I can teach people what I know, but I also know that I have a gift. It's how a friend can look at something I did and know instantly it's my work. It's the way that I weave the pieces of my art together, the colours I use to tell the story and the symmetry of it as a whole. Those almost intagible things are uniquely mine and I am never worried that anyone else will make my art because that's just completely impossible.
There's a freedom in knowing that. Good for you for getting it!
I hope she was still around to send a copy of your book. Interesting story.
Oh goodness...while math was never my strong point I do know when we multiply our love, it returns to us multi-fold. When we divide our love, we all lose. So it is with everything in life - we need to multiple, not divide and our lives will increase and we'll all be the richer.
Oh, what a narrow-minded teacher. Like my first grade teacher, Sister Martina, who called my mother in for a serious reprimand because I doodled on my penmanship papers. So I was a blocked artist for the next 40 years. Fortunately, I'm moving forward now! I think you are an amazing writer, with beautiful words and content! I'm thrilled to be a member of Collage Camp. Warm wishes, Bonnie
Teachers can be so so wrong and leave such a bad impression can't they? I had an art teacher told me to give up and never do anything artistic and I still think about him when I craft now...
How cool you went on the road with a band! what sort of music were you into? My son is in a band now and I'm so jealous I didn't do anything like that.
I thought about the copycat thing too, when I first took Joanna Pierottis' workshop, suddenly all over blog land there are "Mossy style collages" (including my blog I might add!) and I wondered if I could ever do that...but you are so right, we take the song and "make it our own" as Mr Cowell would say!!
I for one am grateful to people like you and Joanna for sharing your knowledge and letting us see exactly how your process works, and I can't wait for camp to start!!
:)
Wisdom,,,you got it girl. Nothing can be taken from you...and those who try,, fail..
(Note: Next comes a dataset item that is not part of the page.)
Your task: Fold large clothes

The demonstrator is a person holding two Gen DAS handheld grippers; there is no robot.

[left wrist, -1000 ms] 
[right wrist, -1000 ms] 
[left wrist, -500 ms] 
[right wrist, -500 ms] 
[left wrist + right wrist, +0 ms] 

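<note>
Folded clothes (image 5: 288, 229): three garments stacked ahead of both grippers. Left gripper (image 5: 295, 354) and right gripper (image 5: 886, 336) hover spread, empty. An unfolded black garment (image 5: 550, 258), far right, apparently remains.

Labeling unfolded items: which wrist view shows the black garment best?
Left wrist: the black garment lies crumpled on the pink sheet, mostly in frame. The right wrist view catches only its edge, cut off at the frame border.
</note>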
Your giving will come back 10 fold.
Now ,,,when "are" we going to start camp!?! I know "patience is a vertue"....What a gem you are,,,love the words "rust and rhinestones".
Marcie
Your words are perfect! You said it just right...learn what we can, then make it our own. I love what you do! Plan on signing up for your class payday! Laurie
Love this post and am so excited I'll be part of your workshop! I agree...it'll take baby steps, but Im thinking our babysteps wont compare with your refined works ;) and by the time we're refined, we'll be able to put so much of ourselves into our pieces that it will become our voice.
Lord, I had some strange teachers...so much of what we learn in school I simply forgot. Dont ask me about adverbs or things like that, but I can speak and have a voice and managed to write as a journalist for a few years before "people" burned me out...but I still love the writing :)
Cant wait to delve into this collage language with you...
Heather
Wow KC. That was well said. I pray all goes well with you and your teaching.You have a big heart and much wisdom.
Jane
KC - I just figured out how to put my badge on my blog. I'm new to all of this but wanted to be in the running for the drawing tomorrow. Thanks for teaching this workshop. It's just what I've been looking for.
Donna
Hi KC. I just paid for your class. I cant wait to get logged in. Laurie
What a beautiful story. You know so many "languages" so well! You are very blessed with so many talents, and I know that you know that. Thank you for sharing yourself with us. It is so appreciated by all of us, I know. I will cherish everything I learn in class.
Hugs,
Sheila
You are so right about teaching. You can teach what you do, but the learner takes what is taught and crafts it into something entirely different and makes it his own.